> DATA RECORDS
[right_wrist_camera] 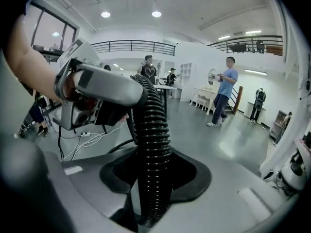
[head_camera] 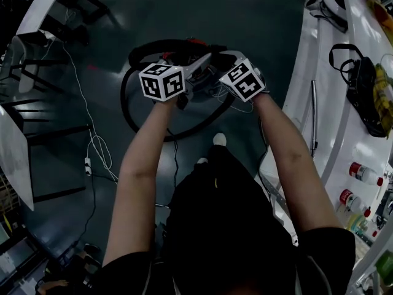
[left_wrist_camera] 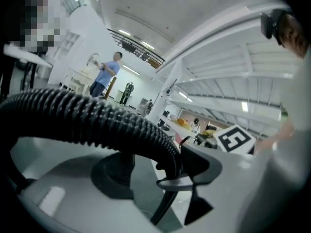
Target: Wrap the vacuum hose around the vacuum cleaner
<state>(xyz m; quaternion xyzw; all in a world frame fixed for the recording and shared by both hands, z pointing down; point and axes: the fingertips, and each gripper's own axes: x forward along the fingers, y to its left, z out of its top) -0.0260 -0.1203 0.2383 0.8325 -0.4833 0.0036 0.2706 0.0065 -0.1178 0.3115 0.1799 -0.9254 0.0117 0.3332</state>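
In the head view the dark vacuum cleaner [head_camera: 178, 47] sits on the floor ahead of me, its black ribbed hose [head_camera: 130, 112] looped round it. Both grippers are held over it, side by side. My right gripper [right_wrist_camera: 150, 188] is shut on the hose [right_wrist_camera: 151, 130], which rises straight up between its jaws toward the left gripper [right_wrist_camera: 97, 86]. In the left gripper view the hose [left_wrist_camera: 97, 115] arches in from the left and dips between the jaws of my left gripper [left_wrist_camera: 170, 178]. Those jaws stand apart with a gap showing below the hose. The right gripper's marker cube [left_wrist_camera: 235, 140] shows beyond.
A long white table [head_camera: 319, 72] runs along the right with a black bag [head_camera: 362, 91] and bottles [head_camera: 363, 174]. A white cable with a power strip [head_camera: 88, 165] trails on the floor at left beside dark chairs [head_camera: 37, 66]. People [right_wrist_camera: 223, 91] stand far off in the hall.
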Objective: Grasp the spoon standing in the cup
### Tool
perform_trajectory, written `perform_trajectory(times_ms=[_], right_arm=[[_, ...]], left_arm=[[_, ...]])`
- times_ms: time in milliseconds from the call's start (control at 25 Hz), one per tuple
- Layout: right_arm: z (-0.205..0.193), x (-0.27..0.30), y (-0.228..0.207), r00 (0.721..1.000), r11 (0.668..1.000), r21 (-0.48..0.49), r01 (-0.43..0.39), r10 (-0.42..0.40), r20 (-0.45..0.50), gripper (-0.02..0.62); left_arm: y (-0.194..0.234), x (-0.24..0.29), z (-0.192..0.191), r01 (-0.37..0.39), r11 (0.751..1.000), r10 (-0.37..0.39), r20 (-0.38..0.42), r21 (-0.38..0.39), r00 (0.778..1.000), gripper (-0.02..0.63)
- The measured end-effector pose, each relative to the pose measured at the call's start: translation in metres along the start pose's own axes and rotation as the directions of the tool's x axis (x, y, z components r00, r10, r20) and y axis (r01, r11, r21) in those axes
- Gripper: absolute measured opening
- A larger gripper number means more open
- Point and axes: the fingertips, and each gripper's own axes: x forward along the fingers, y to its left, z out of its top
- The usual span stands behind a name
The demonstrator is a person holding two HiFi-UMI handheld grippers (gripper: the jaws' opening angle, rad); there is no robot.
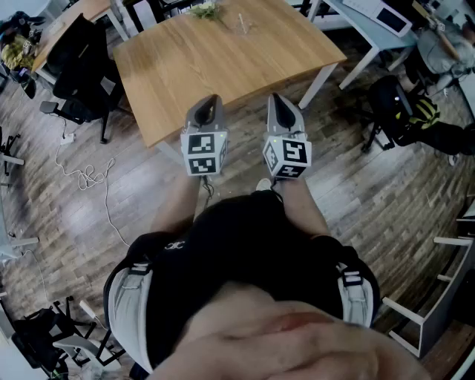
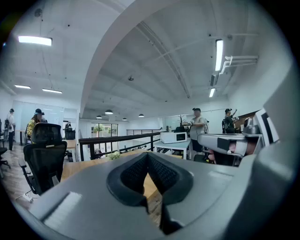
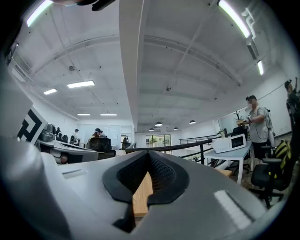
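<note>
Wooden table (image 1: 245, 63) ahead, left gripper (image 1: 213, 99) and right gripper (image 1: 276, 98) side by side over its near edge, both pinched closed on nothing, what looks like a clear cup (image 1: 241, 24) at the far end beside a plant (image 1: 205, 10), spoon too small to make out.
</note>
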Motion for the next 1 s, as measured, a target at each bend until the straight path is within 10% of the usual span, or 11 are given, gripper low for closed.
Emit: perform_trajectory(times_ms=[1000], right_arm=[[0.01,0.06,-0.092,0.999,0.998,0.044,-0.049,0.048,0.025,0.0]], left_arm=[[-0.049,0.109,0.035,-0.016,1.0,0.016,0.033,0.004,0.999,0.011]])
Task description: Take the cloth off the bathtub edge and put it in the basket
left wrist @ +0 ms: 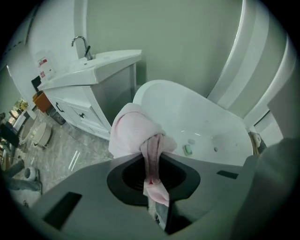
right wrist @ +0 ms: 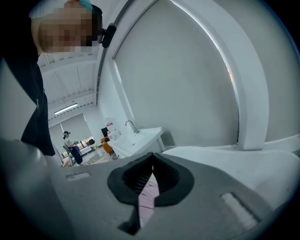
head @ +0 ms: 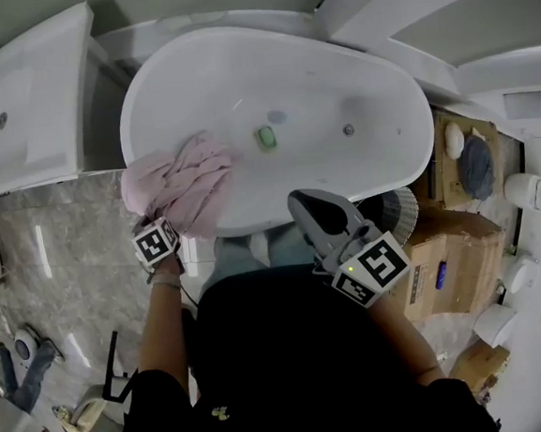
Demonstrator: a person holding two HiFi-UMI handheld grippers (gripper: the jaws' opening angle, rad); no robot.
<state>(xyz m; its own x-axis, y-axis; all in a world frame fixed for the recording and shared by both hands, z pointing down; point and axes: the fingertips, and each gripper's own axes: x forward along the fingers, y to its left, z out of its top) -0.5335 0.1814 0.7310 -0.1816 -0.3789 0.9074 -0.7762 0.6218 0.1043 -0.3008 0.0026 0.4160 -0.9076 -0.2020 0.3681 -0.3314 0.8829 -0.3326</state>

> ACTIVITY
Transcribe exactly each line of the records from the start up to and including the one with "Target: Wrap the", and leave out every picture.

> RESPONSE TO THE EXERCISE
[right_wrist_camera] 
[head_camera] 
[left_wrist_camera] 
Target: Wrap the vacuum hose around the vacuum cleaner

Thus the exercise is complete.